PARIS (Reuters) - French payments specialist Ingenico is to buy Stockholm-based rival Bambora from Nordic Capital for 1.5 billion euros ($1.7 billion) in the latest deal in the sector.
Payments firms have become targets for credit card companies and banks seeking to capitalise on a switch from cash transactions to paying by smartphone or other mobile devices.
Ingenico shares jumped 10 percent shortly after the opening of the Paris stock exchange. The stock was up almost 8 percent at 88.82 euros at 0915 GMT.
The acquisition of Bambora, which had gross revenues of 202 million euros in 2016, would lift Ingenico's earnings and lead to other benefits, Ingenico said in a statement on Thursday.
Ingenico's takeover of Bambora follows a move this month by credit card processor Vantiv to buy Worldpay for 7.7 billion pounds ($10 billion).
French payments company Worldline also said this month it had agreed to buy Swedish peer Digital River World Payments.
"Bambora will enhance our customer-centric approach and will reinforce our online and in-store positioning through a perfect complementarity," said Ingenico Chairman and Chief Executive Philippe Lazare.

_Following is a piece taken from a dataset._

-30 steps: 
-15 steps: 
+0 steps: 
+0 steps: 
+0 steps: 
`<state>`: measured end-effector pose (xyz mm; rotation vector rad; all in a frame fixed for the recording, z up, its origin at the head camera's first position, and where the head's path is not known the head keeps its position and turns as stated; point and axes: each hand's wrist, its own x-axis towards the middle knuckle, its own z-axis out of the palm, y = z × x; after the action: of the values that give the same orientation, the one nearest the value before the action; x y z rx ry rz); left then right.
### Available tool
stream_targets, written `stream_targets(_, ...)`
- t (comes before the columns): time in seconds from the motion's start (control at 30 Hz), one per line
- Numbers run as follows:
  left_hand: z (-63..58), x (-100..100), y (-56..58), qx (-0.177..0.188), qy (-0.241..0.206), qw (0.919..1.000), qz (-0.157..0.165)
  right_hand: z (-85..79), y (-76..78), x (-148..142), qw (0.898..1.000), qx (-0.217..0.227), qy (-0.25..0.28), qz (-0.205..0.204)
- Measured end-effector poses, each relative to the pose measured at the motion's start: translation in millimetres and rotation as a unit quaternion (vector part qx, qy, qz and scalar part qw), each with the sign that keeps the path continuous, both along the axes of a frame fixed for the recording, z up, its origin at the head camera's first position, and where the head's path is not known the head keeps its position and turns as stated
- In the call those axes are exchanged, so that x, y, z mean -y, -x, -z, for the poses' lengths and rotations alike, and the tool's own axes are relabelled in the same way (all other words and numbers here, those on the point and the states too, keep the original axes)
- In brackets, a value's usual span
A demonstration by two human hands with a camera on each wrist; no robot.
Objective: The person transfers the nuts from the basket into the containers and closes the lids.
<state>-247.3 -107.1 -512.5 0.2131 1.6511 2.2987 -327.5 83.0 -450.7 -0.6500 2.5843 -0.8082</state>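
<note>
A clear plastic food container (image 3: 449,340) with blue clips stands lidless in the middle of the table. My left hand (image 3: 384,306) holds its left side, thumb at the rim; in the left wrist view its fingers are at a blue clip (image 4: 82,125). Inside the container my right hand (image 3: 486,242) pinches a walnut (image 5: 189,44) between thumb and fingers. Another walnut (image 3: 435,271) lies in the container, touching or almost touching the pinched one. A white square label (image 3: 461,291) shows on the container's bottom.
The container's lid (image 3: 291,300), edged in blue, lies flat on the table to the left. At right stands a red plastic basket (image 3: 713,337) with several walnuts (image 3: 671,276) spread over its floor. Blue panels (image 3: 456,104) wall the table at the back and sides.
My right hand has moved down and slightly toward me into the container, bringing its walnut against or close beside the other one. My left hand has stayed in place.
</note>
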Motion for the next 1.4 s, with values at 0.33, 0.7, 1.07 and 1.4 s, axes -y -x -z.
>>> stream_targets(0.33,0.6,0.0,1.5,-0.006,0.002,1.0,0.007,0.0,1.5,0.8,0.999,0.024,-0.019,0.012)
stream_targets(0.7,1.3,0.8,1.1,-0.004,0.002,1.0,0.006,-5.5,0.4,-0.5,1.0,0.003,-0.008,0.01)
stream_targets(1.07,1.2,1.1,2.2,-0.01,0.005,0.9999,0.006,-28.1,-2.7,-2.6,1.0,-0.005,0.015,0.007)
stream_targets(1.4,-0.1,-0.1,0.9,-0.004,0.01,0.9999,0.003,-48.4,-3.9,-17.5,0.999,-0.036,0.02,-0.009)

Private equity firm Nordic Capital launched Bambora in 2015 after acquiring a number of separate payment companies over the previous year.
The deal will increase Ingenico's availability online and in stores in the Nordics, North America and Australia, said Bryan Garnier analyst Richard-Maxime Beaudoux said, who has a "Buy" recommendation on the stock.
Ingenico said the deal would be financed through available cash and debt. Its financial leverage would remain below 3 times EBITDA leaving Ingenico flexibility for future M&A.
Lazare told analysts on a call future M&A targets might concern payments through Android phones.
Ingenico, which also reported higher first-half profits and sales on Thursday, expected the Bambora takeover to boost its earnings per share by around 5 percent by 2018 and said it hoped to close the deal by the end of 2017.